Carbon Monoxide--Related Deaths--United States, 1999-2004

M King, PhD; C Bailey, MS

Disclosures

Morbidity and Mortality Weekly Report. 2007;56(50):1309-1312. 

In This Article

Editorial Note

Consistent with previous studies,[1,2] the results of this analysis indicate that men and adults aged ≥65 years were more likely to die from CO poisoning than other persons. The higher rate in men has been attributed to high-risk behaviors among men, such as working with fuel-burning tools or appliances. The higher rate among older persons has been attributed to the likelihood of older adults mistaking symptoms of CO poisoning for other conditions common among persons in this age group (e.g., influenza-like illnesses or fatigue. CO deaths were highest during colder months, likely because of increased use of gas-powered furnaces and use of alternative heating and power sources used during power outages, such as portable generators, charcoal briquettes, and propane stoves or grills.[1] Similar to previous findings,[2] the highest CO death rates tended to be among western (e.g., Alaska, Montana, and Wyoming) and midwestern (e.g., Nebraska and North Dakota) states, likely because of variations in weather and geography and state-by-state variations in prevalence of certain risk behaviors.

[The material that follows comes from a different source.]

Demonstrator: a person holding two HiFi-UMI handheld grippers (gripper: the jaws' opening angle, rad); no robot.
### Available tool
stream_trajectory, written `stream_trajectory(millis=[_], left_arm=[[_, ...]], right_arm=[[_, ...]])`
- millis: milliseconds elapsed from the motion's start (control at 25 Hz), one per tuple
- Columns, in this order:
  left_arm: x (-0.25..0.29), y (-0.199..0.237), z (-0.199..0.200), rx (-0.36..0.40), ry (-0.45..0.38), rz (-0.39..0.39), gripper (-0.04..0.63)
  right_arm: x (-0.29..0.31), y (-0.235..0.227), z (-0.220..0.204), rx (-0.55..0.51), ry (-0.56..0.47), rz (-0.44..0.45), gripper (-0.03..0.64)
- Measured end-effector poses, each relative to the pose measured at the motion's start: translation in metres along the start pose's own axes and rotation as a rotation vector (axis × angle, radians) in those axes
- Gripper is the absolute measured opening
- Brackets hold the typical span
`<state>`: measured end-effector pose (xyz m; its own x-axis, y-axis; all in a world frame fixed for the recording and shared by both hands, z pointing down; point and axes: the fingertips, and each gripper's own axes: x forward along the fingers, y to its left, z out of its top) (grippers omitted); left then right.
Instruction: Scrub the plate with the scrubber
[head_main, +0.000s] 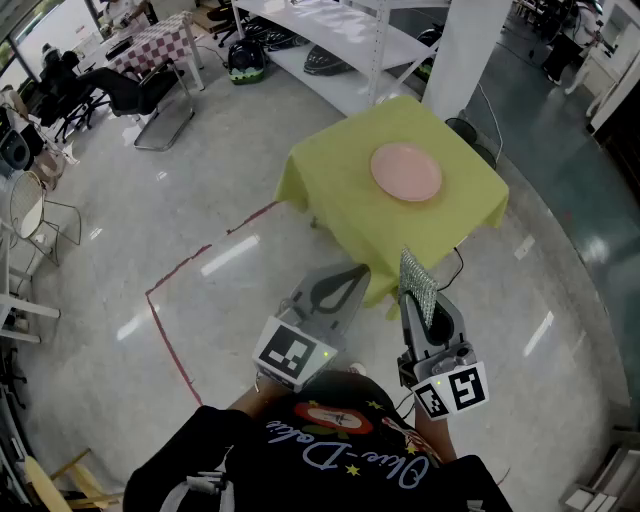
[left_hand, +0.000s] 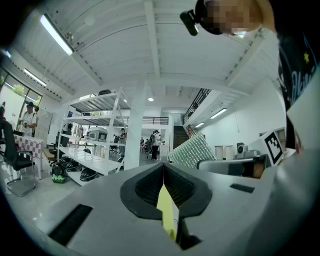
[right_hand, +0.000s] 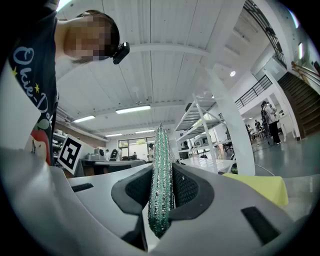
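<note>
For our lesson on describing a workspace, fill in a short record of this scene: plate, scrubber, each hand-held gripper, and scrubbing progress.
Plate: pink, lying on the yellow-clothed table
Scrubber: clamped in the right hand-held gripper, short of the table
Left hand-held gripper: jaws together, nothing held
Progress: scrubber not yet on the plate

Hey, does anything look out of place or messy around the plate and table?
Nothing stands out. The plate lies flat on the table, nothing spilled, and the scrubber sits clamped in the right gripper, away from the plate.
</note>
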<state>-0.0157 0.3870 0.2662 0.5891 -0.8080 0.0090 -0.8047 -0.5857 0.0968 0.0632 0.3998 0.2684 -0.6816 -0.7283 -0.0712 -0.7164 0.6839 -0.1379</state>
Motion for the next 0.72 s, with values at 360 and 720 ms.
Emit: stream_trajectory(millis=[360, 720], left_arm=[[-0.002, 0.002, -0.003, -0.008, -0.001, -0.001, 0.003], [0.005, -0.008, 0.000, 0.016, 0.002, 0.007, 0.003]], right_arm=[[-0.002, -0.002, -0.002, 0.026, -0.014, -0.003, 0.063], [-0.017, -0.028, 0.011, 0.024, -0.040, -0.039, 0.063]])
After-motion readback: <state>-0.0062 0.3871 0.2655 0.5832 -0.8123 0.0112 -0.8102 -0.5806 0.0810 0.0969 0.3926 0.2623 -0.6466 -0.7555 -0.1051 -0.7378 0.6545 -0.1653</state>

The findings in this report are subject to at least three limitations. First, carboxyhemoglobin measurements are not a routine part of autopsies, and postmortem measurements often are unreliable because carboxyhemoglobin concentrations produced by different analytic methods vary,[8] which might have resulted in misclassification of CO-related deaths. In addition, receipt of mortality data often is delayed, and the data might lack the circumstantial and clinical detail that could provide information about the specific mechanisms of CO poisoning, which might have resulted in misclassification. Second, because the symptoms of CO poisoning are nonspecific and clinical recognition is challenging, certain cases might not be recognized, resulting in underestimates. Finally, because ICD-10 coding has only one code specific to CO (T58), distinguishing between deaths caused by motor-vehicle exhaust and other CO-related deaths is not possible using the methods in this analysis.

Because persons are relying on CO alarms to prevent CO poisoning,[9] additional research regarding their effectiveness is needed, including an evaluation of the cost effectiveness of CO alarms used in residences. As additional years of data become available, tracking of longitudinal trends in CO-related mortality should continue to guide public health measures aimed at preventing deaths from CO poisoning.[10]

Exposure to CO can be prevented with basic precautions, including proper installation and maintenance of fuel-burning appliances (see "Guidelines to Prevent Carbon Monoxide (CO) Exposure"). CO detectors can alert occupants to accumulating gas and should be placed on every level of a home. Additional measures to educate the public regarding the dangers of CO are needed, particularly during the winter season. Additional surveillance that combines timely estimates of morbidity and mortality with situational information related to mechanisms of CO exposure (e.g., length of exposure, type of fuel-burning device involved, and behaviors or chain of events preceding exposure) could help target prevention measures and reduce CO poisonings.